Dataset records
"""

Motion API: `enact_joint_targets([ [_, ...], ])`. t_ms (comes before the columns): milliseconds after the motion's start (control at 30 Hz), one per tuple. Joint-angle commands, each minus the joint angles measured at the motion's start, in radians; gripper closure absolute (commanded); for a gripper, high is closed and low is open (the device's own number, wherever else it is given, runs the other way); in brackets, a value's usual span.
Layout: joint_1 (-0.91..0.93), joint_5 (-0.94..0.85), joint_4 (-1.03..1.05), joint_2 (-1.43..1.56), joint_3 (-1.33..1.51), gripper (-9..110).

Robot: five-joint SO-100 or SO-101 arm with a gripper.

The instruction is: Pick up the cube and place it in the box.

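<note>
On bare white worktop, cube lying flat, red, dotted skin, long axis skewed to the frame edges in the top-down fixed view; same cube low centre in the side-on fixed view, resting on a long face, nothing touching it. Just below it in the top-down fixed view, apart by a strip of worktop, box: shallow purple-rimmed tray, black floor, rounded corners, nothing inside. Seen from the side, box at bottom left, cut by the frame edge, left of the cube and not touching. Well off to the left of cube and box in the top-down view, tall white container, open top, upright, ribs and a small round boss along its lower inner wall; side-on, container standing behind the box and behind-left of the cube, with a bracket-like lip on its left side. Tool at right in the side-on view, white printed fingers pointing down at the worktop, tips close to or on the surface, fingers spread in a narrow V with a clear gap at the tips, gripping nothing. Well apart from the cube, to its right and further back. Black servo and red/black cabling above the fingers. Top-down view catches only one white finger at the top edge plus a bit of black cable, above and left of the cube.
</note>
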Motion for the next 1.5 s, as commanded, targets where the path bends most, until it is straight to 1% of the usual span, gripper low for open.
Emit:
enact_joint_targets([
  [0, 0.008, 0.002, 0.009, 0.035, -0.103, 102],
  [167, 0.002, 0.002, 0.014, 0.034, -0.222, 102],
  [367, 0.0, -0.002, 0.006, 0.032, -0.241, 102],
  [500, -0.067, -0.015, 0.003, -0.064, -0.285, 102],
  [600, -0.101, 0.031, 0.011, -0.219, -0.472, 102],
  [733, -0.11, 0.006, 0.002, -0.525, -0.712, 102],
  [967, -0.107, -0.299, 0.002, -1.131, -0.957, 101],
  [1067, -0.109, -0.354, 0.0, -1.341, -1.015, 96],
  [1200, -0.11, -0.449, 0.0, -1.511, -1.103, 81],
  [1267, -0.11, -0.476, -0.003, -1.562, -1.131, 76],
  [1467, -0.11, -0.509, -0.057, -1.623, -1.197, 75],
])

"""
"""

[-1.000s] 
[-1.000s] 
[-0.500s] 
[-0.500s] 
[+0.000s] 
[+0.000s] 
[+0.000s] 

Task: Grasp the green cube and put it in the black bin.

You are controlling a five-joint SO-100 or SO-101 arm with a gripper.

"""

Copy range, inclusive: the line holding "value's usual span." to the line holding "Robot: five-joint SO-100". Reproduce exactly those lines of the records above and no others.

_Written response_
Motion API: `enact_joint_targets([ [_, ...], ])`. t_ms (comes before the columns): milliseconds after the motion's start (control at 30 Hz), one per tuple. Joint-angle commands, each minus the joint angles measured at the motion's start, in radians; gripper closure absolute (commanded); for a gripper, high is closed and low is open (the device's own number, wherever else it is given, runs the other way); in brackets, a value's usual span.
Layout: joint_1 (-0.91..0.93), joint_5 (-0.94..0.85), joint_4 (-1.03..1.05), joint_2 (-1.43..1.56), joint_3 (-1.33..1.51), gripper (-9..110).

Robot: five-joint SO-100 or SO-101 arm with a gripper.

Nothing remains to be added to the response.